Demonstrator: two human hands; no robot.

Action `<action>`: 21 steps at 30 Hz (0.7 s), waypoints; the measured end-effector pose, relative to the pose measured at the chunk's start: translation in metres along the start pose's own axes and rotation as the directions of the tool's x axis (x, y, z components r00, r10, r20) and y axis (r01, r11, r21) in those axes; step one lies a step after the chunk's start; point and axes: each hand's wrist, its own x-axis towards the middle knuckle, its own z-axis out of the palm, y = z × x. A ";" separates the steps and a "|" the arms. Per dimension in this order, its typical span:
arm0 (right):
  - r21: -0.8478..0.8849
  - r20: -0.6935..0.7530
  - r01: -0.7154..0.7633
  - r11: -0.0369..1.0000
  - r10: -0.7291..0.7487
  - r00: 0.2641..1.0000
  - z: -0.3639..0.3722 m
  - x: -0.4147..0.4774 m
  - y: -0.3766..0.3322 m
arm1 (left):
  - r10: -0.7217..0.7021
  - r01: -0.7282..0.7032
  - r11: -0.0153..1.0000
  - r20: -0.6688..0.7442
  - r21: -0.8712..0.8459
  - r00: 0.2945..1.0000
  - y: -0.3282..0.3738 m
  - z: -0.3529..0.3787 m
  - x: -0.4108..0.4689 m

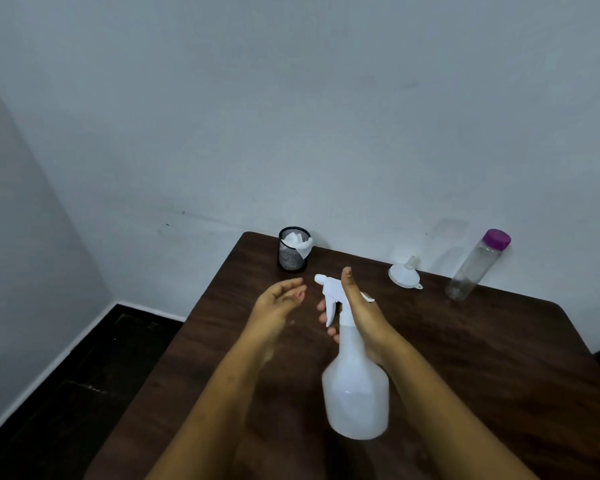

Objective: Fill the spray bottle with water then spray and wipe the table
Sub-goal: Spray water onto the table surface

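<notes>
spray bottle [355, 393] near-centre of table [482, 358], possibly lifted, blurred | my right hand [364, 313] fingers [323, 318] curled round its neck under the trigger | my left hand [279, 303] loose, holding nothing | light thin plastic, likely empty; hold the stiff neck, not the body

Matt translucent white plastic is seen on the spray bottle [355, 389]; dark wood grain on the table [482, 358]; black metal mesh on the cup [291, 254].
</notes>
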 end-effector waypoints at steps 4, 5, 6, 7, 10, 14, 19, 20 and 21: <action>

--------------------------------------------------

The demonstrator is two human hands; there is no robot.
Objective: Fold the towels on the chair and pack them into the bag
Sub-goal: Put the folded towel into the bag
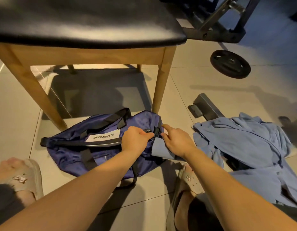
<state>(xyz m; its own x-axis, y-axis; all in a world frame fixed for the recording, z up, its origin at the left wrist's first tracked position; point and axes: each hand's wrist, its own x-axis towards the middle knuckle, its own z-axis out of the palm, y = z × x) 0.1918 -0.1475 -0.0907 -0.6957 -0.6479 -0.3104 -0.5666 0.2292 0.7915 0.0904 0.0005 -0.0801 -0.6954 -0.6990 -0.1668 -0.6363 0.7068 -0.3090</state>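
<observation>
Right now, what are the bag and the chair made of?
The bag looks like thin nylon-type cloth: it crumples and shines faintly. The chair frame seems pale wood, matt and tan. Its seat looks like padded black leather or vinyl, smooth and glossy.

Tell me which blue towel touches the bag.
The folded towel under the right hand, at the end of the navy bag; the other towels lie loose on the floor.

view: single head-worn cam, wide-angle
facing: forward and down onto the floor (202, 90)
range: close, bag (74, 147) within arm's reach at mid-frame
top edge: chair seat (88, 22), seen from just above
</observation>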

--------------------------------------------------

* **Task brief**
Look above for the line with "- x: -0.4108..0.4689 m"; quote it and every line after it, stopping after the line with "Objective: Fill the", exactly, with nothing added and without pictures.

* **Task answer**
  - x: -0.4108..0.4689 m


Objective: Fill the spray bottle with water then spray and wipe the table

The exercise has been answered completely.